AVAILABLE DATA below:
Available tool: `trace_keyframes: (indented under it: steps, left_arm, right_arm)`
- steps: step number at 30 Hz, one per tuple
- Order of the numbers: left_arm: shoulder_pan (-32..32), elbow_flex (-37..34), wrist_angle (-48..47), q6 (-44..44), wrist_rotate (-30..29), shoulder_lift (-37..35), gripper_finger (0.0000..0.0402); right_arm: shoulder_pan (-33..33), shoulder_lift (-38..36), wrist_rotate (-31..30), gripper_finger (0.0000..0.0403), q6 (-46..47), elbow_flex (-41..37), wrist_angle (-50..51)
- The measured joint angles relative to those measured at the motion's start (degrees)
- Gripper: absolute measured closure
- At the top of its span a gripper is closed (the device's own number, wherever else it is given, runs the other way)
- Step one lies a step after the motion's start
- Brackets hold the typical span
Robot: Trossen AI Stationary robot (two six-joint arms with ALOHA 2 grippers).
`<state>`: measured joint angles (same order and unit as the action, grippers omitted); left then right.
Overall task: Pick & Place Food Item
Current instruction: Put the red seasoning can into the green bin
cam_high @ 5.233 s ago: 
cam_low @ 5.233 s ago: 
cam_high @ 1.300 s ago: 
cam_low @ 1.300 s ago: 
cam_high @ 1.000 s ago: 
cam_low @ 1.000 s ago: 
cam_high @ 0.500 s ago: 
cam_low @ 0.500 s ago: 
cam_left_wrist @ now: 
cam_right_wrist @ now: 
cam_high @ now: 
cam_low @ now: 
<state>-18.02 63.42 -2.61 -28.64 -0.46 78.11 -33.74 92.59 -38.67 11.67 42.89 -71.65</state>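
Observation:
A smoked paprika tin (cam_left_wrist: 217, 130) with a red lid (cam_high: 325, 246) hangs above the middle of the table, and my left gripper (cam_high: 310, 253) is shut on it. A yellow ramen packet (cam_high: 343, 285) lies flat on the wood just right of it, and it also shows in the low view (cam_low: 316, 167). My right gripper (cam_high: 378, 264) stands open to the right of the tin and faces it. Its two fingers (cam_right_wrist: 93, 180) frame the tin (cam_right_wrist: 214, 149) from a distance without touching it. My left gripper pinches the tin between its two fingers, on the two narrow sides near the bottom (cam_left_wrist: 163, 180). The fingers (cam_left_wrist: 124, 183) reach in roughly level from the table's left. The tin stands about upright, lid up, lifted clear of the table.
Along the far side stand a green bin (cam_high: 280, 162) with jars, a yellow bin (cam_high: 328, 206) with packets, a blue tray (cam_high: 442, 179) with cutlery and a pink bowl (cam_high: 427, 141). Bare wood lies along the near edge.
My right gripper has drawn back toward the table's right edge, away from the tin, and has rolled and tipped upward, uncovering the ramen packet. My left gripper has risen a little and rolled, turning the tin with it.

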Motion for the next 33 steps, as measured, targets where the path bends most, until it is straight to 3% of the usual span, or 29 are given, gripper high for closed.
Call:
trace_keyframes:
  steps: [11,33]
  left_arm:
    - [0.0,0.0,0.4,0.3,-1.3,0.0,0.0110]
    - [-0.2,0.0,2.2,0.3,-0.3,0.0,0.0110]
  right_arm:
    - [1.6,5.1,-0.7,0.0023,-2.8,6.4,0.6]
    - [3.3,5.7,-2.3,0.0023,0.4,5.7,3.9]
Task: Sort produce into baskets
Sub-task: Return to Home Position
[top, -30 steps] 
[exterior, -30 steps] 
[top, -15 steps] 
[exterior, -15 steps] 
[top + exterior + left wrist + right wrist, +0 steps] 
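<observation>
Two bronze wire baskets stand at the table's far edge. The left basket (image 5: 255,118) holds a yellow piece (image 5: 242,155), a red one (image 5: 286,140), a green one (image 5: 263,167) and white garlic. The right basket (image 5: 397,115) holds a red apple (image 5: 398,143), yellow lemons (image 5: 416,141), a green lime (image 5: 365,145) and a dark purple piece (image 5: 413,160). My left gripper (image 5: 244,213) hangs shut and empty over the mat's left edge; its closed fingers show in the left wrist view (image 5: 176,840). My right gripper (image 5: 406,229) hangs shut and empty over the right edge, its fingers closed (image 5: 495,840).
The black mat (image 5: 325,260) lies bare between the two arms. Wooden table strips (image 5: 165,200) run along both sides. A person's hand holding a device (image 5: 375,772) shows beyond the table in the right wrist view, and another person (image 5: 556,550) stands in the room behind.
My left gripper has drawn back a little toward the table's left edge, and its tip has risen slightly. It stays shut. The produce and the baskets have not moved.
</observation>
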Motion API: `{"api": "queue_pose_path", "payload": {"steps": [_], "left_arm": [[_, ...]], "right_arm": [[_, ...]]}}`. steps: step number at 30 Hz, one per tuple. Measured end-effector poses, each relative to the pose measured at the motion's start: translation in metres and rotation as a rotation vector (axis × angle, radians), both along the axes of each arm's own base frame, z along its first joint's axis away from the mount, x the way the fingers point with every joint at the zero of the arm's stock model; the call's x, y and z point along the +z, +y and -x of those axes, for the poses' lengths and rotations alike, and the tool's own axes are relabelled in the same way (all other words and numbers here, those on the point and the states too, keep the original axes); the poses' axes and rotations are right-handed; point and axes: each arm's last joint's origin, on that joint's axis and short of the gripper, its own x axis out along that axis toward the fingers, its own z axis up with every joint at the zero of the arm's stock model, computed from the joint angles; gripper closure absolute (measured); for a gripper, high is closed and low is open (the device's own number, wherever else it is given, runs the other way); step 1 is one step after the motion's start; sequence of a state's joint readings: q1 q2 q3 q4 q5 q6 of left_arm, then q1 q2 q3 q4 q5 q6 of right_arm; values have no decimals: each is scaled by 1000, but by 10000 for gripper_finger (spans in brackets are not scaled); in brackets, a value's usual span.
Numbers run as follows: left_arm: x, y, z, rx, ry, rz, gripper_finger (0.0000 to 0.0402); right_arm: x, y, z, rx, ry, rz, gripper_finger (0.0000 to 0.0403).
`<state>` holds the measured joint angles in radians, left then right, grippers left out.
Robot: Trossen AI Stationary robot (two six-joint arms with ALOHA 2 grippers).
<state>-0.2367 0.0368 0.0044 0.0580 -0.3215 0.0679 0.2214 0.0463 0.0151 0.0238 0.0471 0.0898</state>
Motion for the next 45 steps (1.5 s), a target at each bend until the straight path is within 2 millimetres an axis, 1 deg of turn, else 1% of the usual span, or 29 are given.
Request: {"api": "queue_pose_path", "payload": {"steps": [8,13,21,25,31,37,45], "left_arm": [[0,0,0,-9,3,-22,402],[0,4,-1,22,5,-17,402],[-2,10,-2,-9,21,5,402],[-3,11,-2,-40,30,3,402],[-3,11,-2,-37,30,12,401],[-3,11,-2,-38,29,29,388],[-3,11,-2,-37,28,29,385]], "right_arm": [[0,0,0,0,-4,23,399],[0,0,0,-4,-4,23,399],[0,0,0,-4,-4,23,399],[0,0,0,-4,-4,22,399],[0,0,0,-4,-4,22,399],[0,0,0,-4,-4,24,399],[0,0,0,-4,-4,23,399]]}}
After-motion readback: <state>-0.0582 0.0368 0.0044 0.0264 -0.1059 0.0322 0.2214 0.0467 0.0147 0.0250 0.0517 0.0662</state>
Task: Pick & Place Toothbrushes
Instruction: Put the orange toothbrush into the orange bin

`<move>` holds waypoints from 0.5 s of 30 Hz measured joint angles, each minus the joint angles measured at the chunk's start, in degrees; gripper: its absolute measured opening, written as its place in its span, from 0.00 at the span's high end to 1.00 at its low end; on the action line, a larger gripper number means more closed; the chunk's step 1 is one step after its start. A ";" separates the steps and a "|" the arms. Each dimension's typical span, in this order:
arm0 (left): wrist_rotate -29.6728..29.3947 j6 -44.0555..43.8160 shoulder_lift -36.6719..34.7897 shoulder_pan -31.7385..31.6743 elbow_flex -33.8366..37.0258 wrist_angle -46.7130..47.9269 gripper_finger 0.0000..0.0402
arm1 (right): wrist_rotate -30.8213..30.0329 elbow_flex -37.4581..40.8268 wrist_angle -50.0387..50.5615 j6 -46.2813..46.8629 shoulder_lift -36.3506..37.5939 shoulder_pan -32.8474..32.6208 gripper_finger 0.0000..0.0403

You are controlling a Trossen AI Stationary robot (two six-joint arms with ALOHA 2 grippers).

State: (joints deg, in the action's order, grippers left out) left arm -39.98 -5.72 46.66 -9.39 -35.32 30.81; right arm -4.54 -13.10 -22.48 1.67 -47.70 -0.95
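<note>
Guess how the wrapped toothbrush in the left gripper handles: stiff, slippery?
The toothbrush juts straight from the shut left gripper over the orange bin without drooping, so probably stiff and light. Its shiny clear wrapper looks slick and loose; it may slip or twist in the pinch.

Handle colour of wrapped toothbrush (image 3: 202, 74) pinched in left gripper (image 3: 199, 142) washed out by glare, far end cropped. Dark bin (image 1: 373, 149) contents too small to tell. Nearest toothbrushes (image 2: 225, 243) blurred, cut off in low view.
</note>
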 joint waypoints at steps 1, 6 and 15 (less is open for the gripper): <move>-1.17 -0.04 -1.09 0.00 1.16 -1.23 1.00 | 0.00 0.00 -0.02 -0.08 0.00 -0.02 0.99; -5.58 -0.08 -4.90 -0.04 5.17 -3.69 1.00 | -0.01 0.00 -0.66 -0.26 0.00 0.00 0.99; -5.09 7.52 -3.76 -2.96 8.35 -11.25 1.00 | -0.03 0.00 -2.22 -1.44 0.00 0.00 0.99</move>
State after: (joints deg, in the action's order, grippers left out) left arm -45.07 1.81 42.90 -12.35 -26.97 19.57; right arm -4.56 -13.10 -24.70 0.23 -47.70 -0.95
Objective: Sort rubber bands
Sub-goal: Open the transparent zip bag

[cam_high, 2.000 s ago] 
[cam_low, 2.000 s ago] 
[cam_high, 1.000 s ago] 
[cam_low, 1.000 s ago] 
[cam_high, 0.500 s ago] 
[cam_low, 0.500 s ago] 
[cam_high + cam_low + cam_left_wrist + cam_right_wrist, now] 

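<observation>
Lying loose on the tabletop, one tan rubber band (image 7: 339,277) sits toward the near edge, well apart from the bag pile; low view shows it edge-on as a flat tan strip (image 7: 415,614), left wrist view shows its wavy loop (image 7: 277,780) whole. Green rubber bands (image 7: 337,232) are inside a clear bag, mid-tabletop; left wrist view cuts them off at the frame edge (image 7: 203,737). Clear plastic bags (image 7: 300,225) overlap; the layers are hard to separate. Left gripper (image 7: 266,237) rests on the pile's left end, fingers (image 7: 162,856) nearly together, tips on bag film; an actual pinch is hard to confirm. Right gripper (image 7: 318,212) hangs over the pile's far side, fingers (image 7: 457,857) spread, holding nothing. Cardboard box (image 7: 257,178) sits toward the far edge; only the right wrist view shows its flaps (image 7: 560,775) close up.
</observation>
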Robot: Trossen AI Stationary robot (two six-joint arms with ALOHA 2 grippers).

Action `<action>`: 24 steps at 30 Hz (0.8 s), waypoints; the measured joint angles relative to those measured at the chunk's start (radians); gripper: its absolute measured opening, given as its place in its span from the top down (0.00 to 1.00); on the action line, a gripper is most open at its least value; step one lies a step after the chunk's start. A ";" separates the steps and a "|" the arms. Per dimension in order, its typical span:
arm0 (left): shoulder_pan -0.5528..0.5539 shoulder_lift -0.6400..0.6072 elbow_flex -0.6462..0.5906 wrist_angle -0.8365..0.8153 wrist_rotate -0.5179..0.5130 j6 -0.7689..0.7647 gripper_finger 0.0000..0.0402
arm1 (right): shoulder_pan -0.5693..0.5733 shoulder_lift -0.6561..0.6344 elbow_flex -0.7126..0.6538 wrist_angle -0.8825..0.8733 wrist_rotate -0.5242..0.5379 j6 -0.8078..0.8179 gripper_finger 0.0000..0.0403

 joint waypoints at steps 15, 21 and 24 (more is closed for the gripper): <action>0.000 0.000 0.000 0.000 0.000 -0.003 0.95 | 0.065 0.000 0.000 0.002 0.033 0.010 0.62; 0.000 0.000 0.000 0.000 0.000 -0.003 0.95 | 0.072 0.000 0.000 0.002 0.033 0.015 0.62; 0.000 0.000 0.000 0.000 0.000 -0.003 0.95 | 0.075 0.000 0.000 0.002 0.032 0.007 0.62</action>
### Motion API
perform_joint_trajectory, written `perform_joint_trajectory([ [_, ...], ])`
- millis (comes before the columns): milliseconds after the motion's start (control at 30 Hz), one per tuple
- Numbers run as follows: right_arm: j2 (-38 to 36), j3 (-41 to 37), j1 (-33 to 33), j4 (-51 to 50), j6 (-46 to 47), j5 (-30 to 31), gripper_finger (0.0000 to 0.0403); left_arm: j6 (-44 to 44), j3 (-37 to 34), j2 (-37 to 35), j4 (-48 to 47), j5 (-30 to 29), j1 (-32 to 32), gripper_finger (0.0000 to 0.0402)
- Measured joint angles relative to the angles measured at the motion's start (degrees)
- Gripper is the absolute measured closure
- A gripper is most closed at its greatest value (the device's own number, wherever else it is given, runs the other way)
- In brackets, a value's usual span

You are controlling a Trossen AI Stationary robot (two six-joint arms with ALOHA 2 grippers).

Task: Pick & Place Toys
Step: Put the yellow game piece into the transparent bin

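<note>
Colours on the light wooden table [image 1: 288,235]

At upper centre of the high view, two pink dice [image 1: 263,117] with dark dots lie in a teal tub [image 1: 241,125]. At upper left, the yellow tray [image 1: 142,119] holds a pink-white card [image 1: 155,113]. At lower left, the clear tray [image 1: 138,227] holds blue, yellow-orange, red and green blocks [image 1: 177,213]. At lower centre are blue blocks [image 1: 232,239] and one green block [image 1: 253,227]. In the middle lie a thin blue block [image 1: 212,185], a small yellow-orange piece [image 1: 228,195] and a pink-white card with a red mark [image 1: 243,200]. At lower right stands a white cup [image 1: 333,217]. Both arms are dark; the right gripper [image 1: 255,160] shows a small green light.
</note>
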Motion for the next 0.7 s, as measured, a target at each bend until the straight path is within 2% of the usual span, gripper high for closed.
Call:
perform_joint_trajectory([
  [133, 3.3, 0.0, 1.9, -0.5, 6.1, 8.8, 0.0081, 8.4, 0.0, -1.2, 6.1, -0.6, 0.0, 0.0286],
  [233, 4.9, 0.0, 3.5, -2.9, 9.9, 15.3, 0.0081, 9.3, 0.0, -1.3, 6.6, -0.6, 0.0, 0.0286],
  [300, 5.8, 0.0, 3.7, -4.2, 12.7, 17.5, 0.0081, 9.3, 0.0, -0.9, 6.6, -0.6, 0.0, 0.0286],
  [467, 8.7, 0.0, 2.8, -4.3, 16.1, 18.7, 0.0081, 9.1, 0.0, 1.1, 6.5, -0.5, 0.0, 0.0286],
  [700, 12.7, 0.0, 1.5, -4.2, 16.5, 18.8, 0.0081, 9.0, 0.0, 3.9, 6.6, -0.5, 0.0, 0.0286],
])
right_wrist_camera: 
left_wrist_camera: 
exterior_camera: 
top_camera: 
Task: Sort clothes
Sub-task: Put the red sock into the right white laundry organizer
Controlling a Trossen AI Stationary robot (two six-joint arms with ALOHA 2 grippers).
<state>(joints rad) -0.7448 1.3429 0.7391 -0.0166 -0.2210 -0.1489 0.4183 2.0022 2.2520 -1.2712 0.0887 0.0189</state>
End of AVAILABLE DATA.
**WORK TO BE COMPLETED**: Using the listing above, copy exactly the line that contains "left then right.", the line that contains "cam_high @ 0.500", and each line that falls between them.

**WRITTEN SOLUTION**:
`<state>`: measured joint angles (same order and unit as the action, grippers omitted); left then right.
Overall task: Pick & Place Food Item
Current instruction: Put the red seasoning can into the green bin
cam_high @ 5.233 s ago: 
cam_low @ 5.233 s ago: 
cam_high @ 1.300 s ago: 
cam_low @ 1.300 s ago: 
cam_high @ 1.000 s ago: 
cam_low @ 1.000 s ago: 
cam_high @ 0.500 s ago: 

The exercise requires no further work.